Task directions →
Transcribe all of the data exactly. Omit the pictures.

Material provided →
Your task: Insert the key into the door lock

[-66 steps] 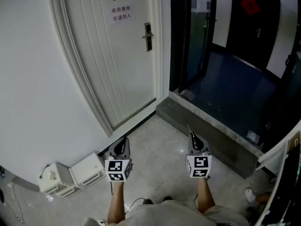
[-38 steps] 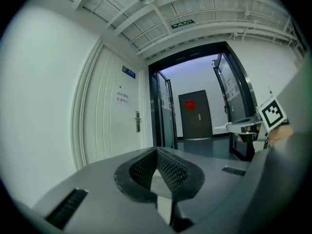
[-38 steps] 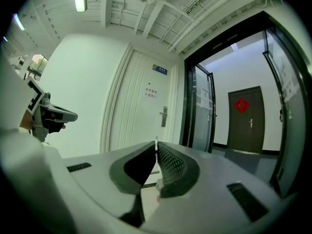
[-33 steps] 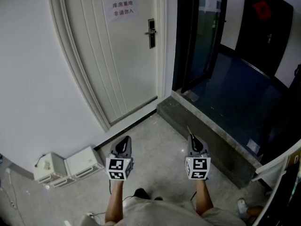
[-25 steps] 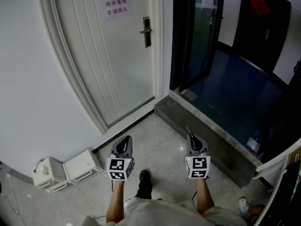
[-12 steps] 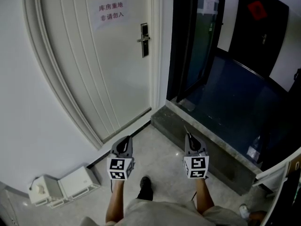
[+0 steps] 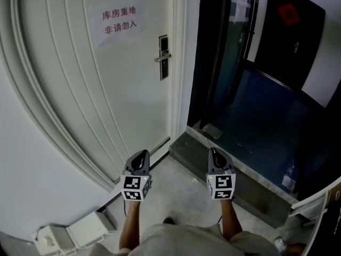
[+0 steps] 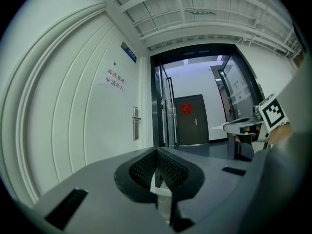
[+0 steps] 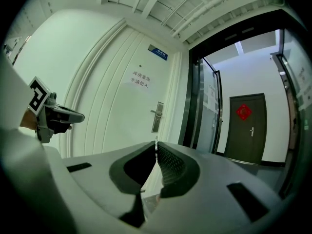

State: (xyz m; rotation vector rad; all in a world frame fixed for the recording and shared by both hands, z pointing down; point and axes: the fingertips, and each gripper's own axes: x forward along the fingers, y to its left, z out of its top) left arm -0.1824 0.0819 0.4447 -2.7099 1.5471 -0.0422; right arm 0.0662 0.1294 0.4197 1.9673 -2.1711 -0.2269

Reply to the task →
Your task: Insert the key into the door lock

[-66 steps] 
[-38 steps] 
[-38 steps] 
[-33 steps] 
[-25 steps] 
[-12 steps] 
[+0 steps] 
[+0 steps] 
[+0 steps] 

State: (xyz m; rotation vector rad; all in a world frame fixed for the recording and shared by both hands, z pointing down; point and axes: the fingertips, and each gripper's own axes: x forward along the fingers, y to its left, z out of its top) left arm -0.1824 0.0819 0.4447 -2.7099 1.5471 -0.0422; right arm 0.0662 0.1294 0.4197 1.9673 -2.1711 -0.2269

Nothing more remains to be added to this answer.